> _THE PROBLEM_:
In the copy, keep the lines from the first line of the material below through the line containing "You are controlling" exactly as they are, and include no pictures.

*** Begin section ***

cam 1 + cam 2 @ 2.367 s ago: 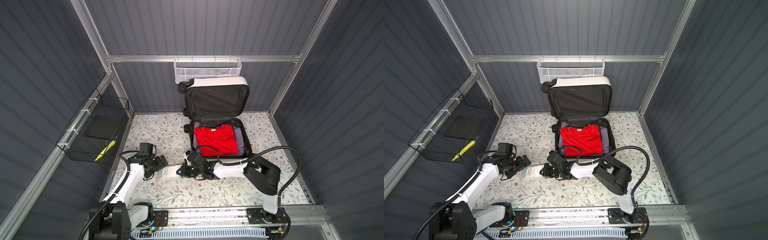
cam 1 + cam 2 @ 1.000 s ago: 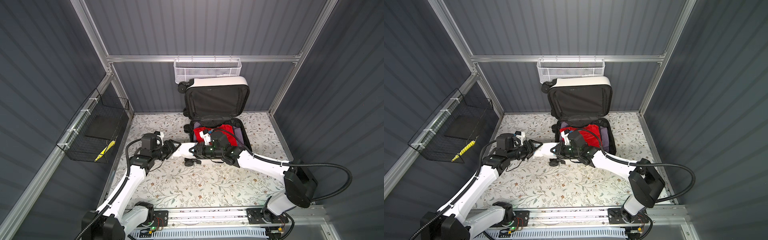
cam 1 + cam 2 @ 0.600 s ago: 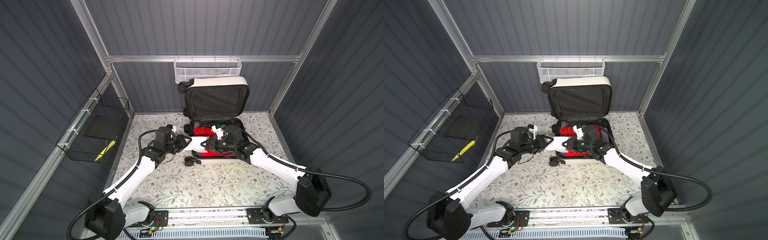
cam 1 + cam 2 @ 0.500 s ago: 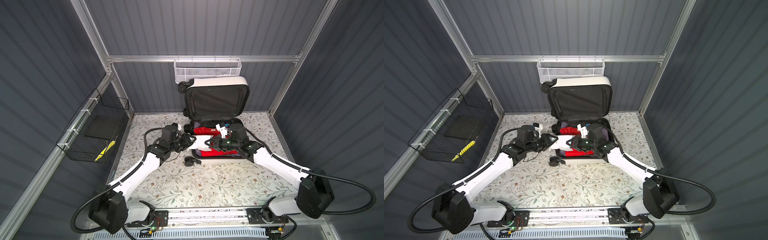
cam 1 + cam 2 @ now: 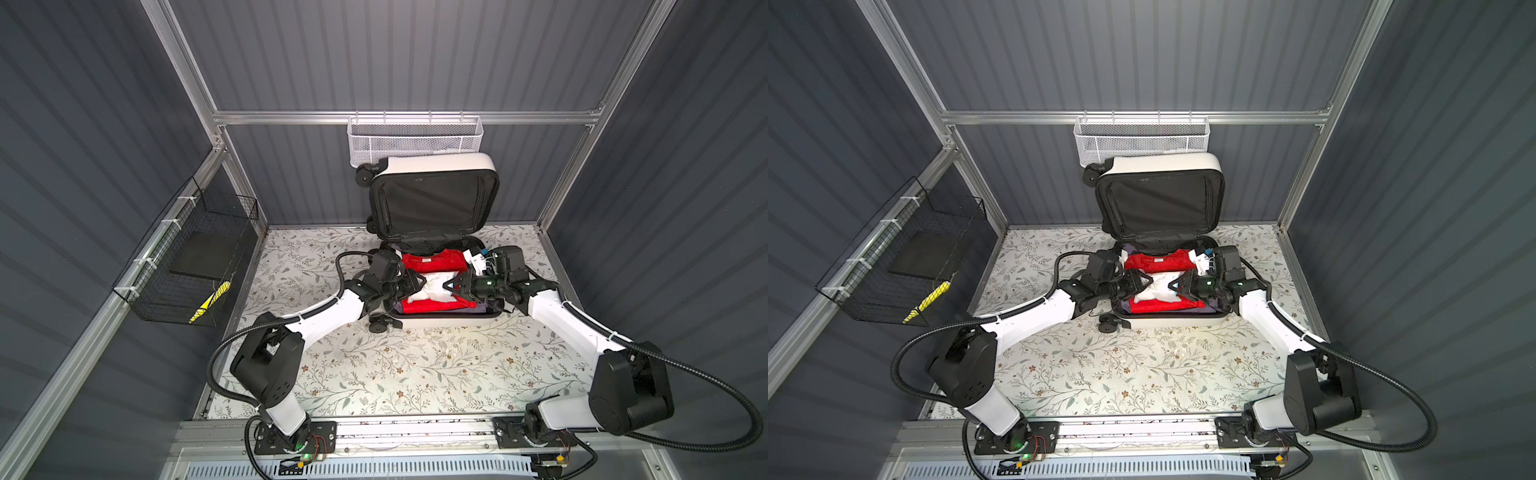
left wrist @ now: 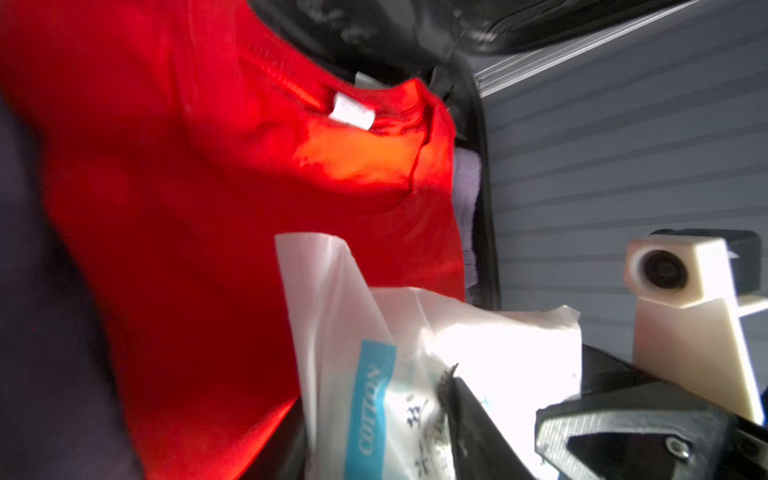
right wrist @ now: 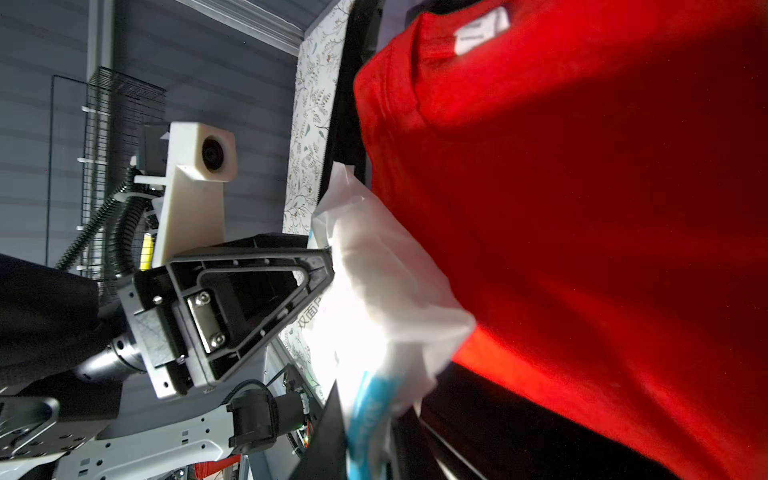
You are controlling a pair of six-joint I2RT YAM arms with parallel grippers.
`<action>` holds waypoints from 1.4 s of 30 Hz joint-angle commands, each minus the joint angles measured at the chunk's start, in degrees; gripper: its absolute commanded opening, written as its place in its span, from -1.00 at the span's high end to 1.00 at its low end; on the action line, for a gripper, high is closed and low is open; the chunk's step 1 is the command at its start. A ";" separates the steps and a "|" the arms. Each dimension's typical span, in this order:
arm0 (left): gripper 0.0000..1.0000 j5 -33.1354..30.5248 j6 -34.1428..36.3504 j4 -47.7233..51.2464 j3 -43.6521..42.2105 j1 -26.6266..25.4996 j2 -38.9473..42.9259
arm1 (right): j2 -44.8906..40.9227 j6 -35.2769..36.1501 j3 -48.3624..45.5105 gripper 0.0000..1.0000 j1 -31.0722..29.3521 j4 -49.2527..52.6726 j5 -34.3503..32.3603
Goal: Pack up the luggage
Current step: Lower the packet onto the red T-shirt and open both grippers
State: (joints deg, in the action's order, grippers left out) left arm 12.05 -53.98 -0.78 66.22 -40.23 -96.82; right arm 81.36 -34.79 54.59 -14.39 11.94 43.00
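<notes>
Beyond the bare floral bench, both arms reach into the open base of the luggage. The left claw and the right claw each pinch an opposite end of a white plastic packet, the right narrowly and the left at a middling gap. A blue strip on the packet reads "COTTON". The black Chinese characters beside it are too blurred to read. The packet sits over a folded red T-shirt, whose white neck label is illegible. The T-shirt lies on a purple garment. The luggage is at the bench's far middle, its length running side to side and its wheels toward the left arm. Its black-lined lid stands up against the back wall, under a white mesh basket.
</notes>
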 commanded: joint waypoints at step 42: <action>-0.99 1.38 0.49 -4.66 0.25 -2.92 -2.49 | 1.15 -2.34 -4.84 0.16 -1.26 -3.42 -4.06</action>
State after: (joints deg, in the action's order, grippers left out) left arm 12.73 -52.36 -3.14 67.66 -43.09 -98.41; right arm 82.00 -36.60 50.61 -15.90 10.26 40.29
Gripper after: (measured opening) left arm 0.997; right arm 0.420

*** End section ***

> _SOLUTION TO THIS EXERCISE_:
cam 1 + cam 2 @ 2.367 s ago: 
cam 1 + cam 2 @ 1.000 s ago: 
cam 1 + cam 2 @ 0.600 s ago: 
cam 1 + cam 2 @ 0.500 s ago: 
cam 1 + cam 2 @ now: 
left wrist @ now: 
right wrist @ now: 
You are controlling a pair of six-joint I2RT YAM arms with parallel grippers.

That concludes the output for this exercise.